We have told him that the Virgin Mary puts a baby on your doorstep if you pray for one. He is in a Catholic school, so we don’t have to worry about “sexual education.”
My sister knows about our choice, but she does not approve of it. She is pregnant. Recently, she wore a “Baby on Board” T-shirt when visiting.
Our son asked about it, but I did not know what to tell him! What should I do if a problem like this arises in the future?
— Worried Mom
My reaction:
http://www.youtube.com/watch?v=Oaa1MkSG5EQ
And then I nearly peed myself.
This is ridiculous even for Catholics. This poor child—who will undoubtedly discover the magical powers of his penis before his parents even admit he has one—can only be defined as a victim. His parents’ efforts to shelter him from all knowledge and curiosity will fail miserably thanks to his friends, television, the internet, and print media. They may be Super Catholics™, but they don’t live in a bubble.
I can understand the desire to protect your children from the more crude and basic aspects of life as much as possible, but by blatantly lying about something as obvious as Mary “the Stork” Mother of Jesus and the fact that babies grow in a mother’s womb they are also killing his trust in them later once he finds out they deceived him. Why should he listen to anything they have to say about sex or the bible when they lie about something so innocent?
One of the main thrusts of Catholic morality is to wait until marriage to have intercourse. If this boy doesn’t learn that babies are a natural consequence of intercourse, he will be even more likely to go out and have sex early on, won’t he? And what a surprise it would be to have a young girl pregnant and the parents hearing their son say, “But I didn’t pray to Mary for a baby. Why did she bring one?”

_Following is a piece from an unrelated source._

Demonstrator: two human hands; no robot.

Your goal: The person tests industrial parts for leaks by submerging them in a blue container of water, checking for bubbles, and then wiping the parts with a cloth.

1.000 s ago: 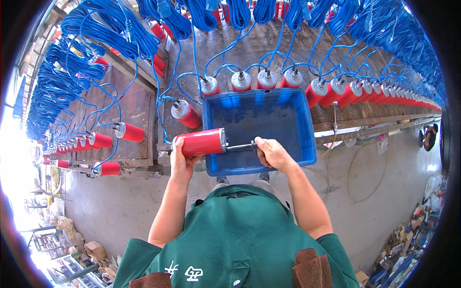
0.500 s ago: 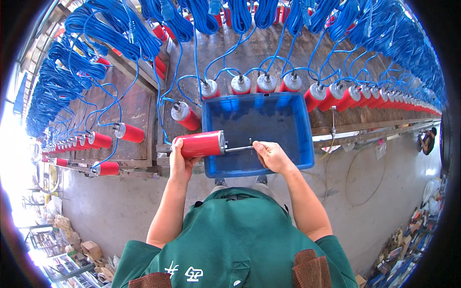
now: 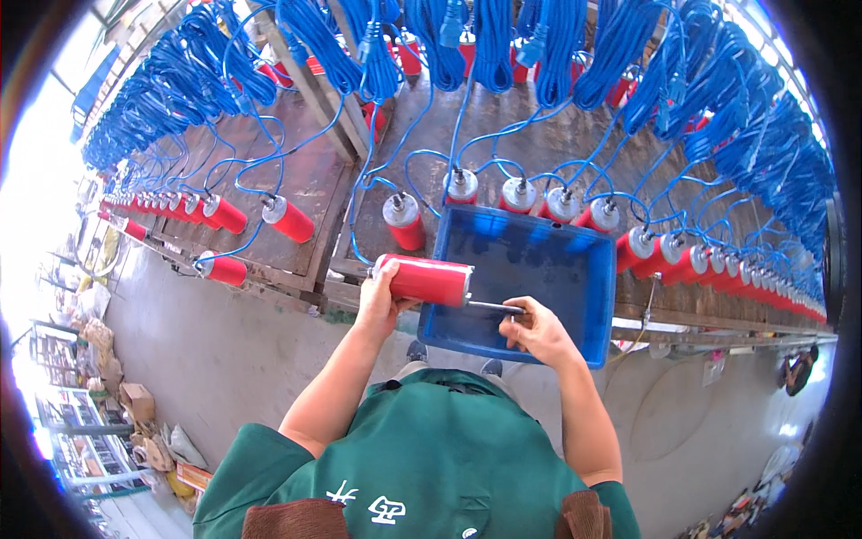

Don’t even get me started with the mother’s offense at a “Baby On Board” t-shirt.
Oh, but let’s not forget the columnist’s response! Here’s what Amy said [Note:article not online anymore]:
Dear Mom: You could ask your son’s teachers or clergy for guidance, but because you’re asking me, I’ll respond by asking you: Isn’t an essential element of the drama of Jesus’ birth that he was born of a human mother?
In the biblical version of “Baby on Board,” wasn’t Mary “great with child” when she and Joseph stumbled into Nazareth?
A baby isn’t a newspaper, left on the doorstep by an omnipotent delivery person.
All animals and humans give birth to babies, and even if you don’t want to explain how babies are conceived, it is both truthful and religiously defensible to tell your son that babies grow inside their mother’s bodies (or “tummies”) until they are born. If you want to fabricate the story of how they got there, go for it.
Bravo, and I hope she gets some sense knocked into her.
P.S. The image in this blog post is from Wonderfully Made—an amusing children’s book about families from the point of view of the 1960′s Catholic church. Check it out. Classic gold!